Côté commerce / Au Tonneau

DSCN0440.jpg
DSCN0440.jpg

« Si on me demande une rue au Blanc-Mesnil où j’habite, je ne connais pas. » Toni Do Vale ne loge plus à Saint-Denis depuis 1998, mais la Cité des Rois reste « sa » ville. Il y travaille au quotidien depuis 2004. Le dos meurtri, contraint d’abandonner son boulot de chef de chantier dans le bâtiment, il reprend cette année-là le café-restaurant Au Tonneau (35, rue Ernest-Renan) de spécialités franco-portugaises. 

Une affaire familiale

Avant le quartier Gare, Toni a connu Franc-Moisin, quand un immense bidonville accueillait ses compatriotes portugais exilés. Il y est arrivé en 1969, « dans les baraques », jusqu’en 1973, pour ensuite vivre à Allende. Avec son épouse Maria-Héléna et sa belle-fille Raquel, il fait tourner son affaire, où les habitués se retrouvent au bar ou dans la salle de restaurant, séparée, bien protégée de l’animation de la rue. 

L'exemple de grands cuisiniers

Maria-Héléna offre un service enjoué et souriant, toujours aux petits soins pour ses clients, en plus d’œuvrer aux fourneaux avec Raquel. « Ma femme connaît très bien la cuisine. Elle a travaillé pendant trente ans chez des personnalités – Denise Fabre, Alain Juppé, la mère de l’ambassadeur de France à l’ONU – auprès de grands cuisiniers. » 

Porc au miel et feijoada

Mais au tonneau, pas de chichis. Assiettes généreuses, simples mais goûteuses, comme ce rôti de porc au miel et romarin. Poisson tous les jours, belle brandade le mercredi, morue les vendredi et samedi, feijoada, carne alentejana… Faisant allusion à la mauvaise réputation du quartier Gare, qu’il juge s’être calmé depuis trois ans, Toni insiste : « Moi, j’ai grandi ici. On ne va pas m’apprendre la messe. »

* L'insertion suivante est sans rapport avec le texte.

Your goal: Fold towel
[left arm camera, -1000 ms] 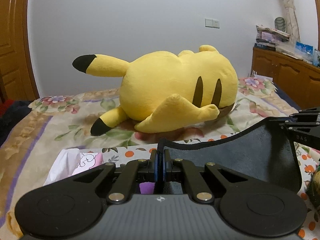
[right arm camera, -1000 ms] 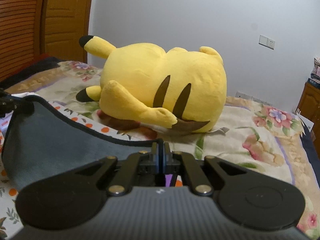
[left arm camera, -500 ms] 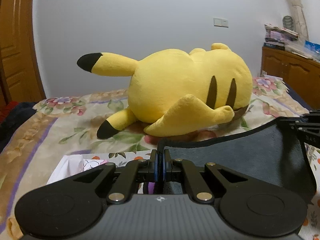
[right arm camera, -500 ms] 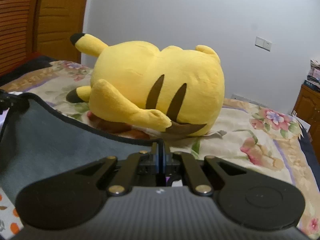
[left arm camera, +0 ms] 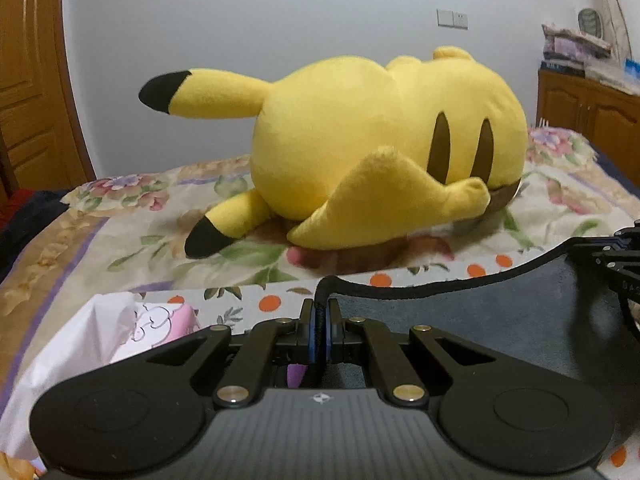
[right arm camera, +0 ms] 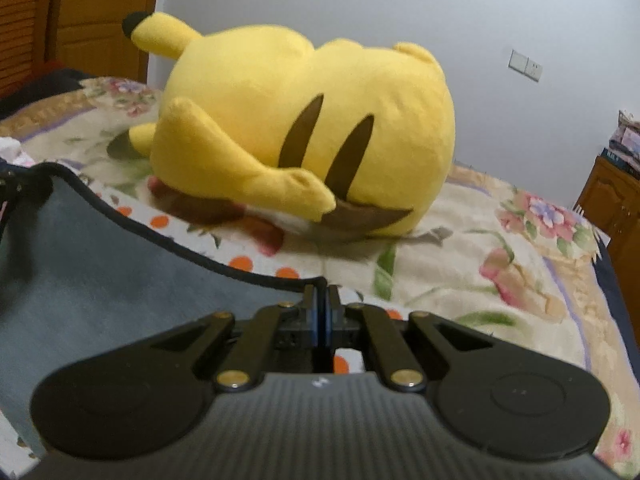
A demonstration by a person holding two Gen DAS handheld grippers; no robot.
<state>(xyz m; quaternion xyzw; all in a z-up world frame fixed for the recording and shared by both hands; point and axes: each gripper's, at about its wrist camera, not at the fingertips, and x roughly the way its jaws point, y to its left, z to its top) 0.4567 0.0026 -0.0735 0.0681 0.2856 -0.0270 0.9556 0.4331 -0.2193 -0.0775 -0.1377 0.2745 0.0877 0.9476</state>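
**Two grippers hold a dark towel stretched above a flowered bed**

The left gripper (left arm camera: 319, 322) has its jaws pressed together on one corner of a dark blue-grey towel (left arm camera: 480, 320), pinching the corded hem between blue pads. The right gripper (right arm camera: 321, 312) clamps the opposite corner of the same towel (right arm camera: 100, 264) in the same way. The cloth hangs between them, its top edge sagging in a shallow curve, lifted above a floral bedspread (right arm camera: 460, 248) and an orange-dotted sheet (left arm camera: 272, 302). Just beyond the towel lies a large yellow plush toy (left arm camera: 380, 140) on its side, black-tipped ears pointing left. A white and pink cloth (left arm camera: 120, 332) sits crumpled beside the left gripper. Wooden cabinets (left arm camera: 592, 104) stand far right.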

Menu complet à 12 €, dont ¼ de vin rouge ou rosé. Ouvert dès 5h45 du mardi au dimanche, restauration le midi (sauf dimanche).

Patricia Da Silva Castro


Le plus

Salle de restaurant coupée du bar. Endroit chaleureux, bonne table. Spécialités portugaises sur commande, 2 ou 3 jours à l’avance (Tél. : 01 48 20 37 22).

Le moins

Le grand écran de télé peut déplaire. Et les retransmissions de « bons matches de foot », précise Toni, inconditionnel de l’équipe du FC Porto dont il est originaire.